The King Of War Returns - Bab 16 - Bab 20

 

Bab 16 – Bab 20

“Sekarang menjauh dari sini atau mobilmu akan kami hancurkan!” Bob menggeram, sambil meretakkan buku-buku jarinya.

 

Pria yang diancamnya mengatupkan rahang, siap membalas, tetapi salah satu anak buah Bob menepuk bahunya dengan tergesa.

 

“Lihat, Bob… itu gadisnya. Dia sudah keluar.”

 

Bob menoleh, matanya menyipit saat melihat para siswa berhamburan keluar dari gerbang sekolah.

 

Keadaan mulai ramai.

 

“Tch. Kau benar-benar bajingan yang beruntung,” ludahnya, sambil membetulkan ikat pinggang dan melangkah menjauh dari mobil.

 

Di antara lautan siswa itu ada Julie, berjalan berdampingan dengan teman-teman sekelasnya. Ia tinggi, ramping, dan tak terbantahkan cantik. Ada sedikit kemiripan dengan Jaden di raut wajahnya—mata tajam, postur percaya diri.

 

“Terima kasih, Julie, sudah membantuku saat ujian,” kata Selena, teman sekelasnya, dengan senyum penuh rasa terima kasih. “Aku bahkan tidak tahu harus menulis apa tanpamu.”

 

“Tidak apa-apa, Selena.
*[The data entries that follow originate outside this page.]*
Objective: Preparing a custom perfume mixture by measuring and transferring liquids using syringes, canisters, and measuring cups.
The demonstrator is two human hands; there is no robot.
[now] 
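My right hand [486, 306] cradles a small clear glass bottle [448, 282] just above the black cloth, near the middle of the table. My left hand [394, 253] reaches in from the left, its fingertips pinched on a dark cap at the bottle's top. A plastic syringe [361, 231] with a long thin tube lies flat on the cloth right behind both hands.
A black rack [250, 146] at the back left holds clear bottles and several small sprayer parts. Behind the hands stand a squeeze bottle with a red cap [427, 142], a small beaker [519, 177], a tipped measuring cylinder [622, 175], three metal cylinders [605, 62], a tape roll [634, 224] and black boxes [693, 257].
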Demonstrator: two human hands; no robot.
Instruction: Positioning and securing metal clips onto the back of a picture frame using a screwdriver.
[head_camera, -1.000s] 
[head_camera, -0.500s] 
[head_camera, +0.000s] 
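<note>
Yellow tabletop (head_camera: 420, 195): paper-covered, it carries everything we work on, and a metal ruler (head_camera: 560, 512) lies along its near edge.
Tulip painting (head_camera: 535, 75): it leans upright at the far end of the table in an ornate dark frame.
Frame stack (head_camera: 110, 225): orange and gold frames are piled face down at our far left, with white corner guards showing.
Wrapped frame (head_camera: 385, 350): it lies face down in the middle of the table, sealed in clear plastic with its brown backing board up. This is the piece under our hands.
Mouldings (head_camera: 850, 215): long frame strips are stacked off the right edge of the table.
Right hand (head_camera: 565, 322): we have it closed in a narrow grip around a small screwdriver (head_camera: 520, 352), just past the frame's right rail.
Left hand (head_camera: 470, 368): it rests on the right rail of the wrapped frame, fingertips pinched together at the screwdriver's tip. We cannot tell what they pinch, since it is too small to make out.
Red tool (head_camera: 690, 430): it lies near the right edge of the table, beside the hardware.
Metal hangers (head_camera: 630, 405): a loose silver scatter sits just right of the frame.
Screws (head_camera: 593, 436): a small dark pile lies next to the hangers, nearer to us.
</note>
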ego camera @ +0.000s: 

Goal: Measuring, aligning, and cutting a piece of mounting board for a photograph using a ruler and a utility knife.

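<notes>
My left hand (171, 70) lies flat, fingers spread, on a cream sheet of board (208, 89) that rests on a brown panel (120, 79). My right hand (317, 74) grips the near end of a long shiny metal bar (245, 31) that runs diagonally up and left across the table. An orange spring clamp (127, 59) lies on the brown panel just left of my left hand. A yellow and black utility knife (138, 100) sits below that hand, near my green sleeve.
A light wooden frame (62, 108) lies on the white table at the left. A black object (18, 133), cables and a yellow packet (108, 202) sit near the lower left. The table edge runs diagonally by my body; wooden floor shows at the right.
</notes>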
Begitulah gunanya teman, kan? Kita saling membantu,” jawab Julie, menyibakkan rambutnya yang masih lembap ke belakang telinga. Mereka baru saja selesai pelajaran renang.

 

Senyum Selena langsung memudar. Tangannya mencengkeram lengan Julie dengan takut. “Julie… lihat.” Ia menunjuk ke depan.

 

Hati Julie terasa jatuh.

 

Kelompok pria yang sama dari seminggu lalu—

 

para preman kotor yang mencoba menariknya dekat gerbang sekolah—

 

kembali lagi. Hanya saja kali ini, mereka tidak sekadar berkeliaran. Mereka berjalan langsung ke arahnya.

 

Napas Julie tertahan. Terakhir kali, ia beruntung. Ia berhasil lolos. Namun, seorang siswa lain tidak seberuntung itu. Kenangan itu masih menghantuinya.

 

“Cepat!” desak Selena. “Kita lapor ke guru sebelum terlambat!”

 

Mereka berbalik untuk berlari, tetapi tawa kejam menggema dari sebuah sudut.

 

Di antara mereka ada Fatima yang berdiri bersama beberapa gadis lain, tangan terlipat dengan senyum mengejek. “Sepertinya Julie si magnet masalah mulai berulah lagi. Aku tidak mengerti apa yang diinginkan para mesum itu darinya. Dia juga tidak secantik itu.”

 

Fatima adalah perundung di kelas yang memang menyimpan dendam pribadi pada Julie karena menjadi yang terpintar dan kesayangan setiap guru di sekolah. Ia membencinya sepenuh hati dan tak akan melewatkan kesempatan untuk melihat Julie dalam masalah. “Benar?” salah satu pengikutnya terkekeh. “Mungkin dia memang suka perhatian.”

 

Fatima mencibir. “Mereka seharusnya langsung saja membawanya dan memberi kita semua ketenangan. Barang murahan saja yang menarik anjing jalanan!”

 

Kata-katanya memancing tawa kejam dari orang-orang di sekitar, beberapa bahkan merekam kejadian itu seolah-olah hiburan. Para preman semakin mendekat.

 

“Hai, gadis kecil,” panggil Bob dengan nada mengejek. “Kami kembali. Mau lari ke mana hari ini, hah?”

 

Tiba-tiba, sesosok tubuh berdiri di antara Julie dan para preman yang mendekat.

 

Masalah dengan Prostat? Metode Ini Menyelamatkan 9 dari 10 Pria!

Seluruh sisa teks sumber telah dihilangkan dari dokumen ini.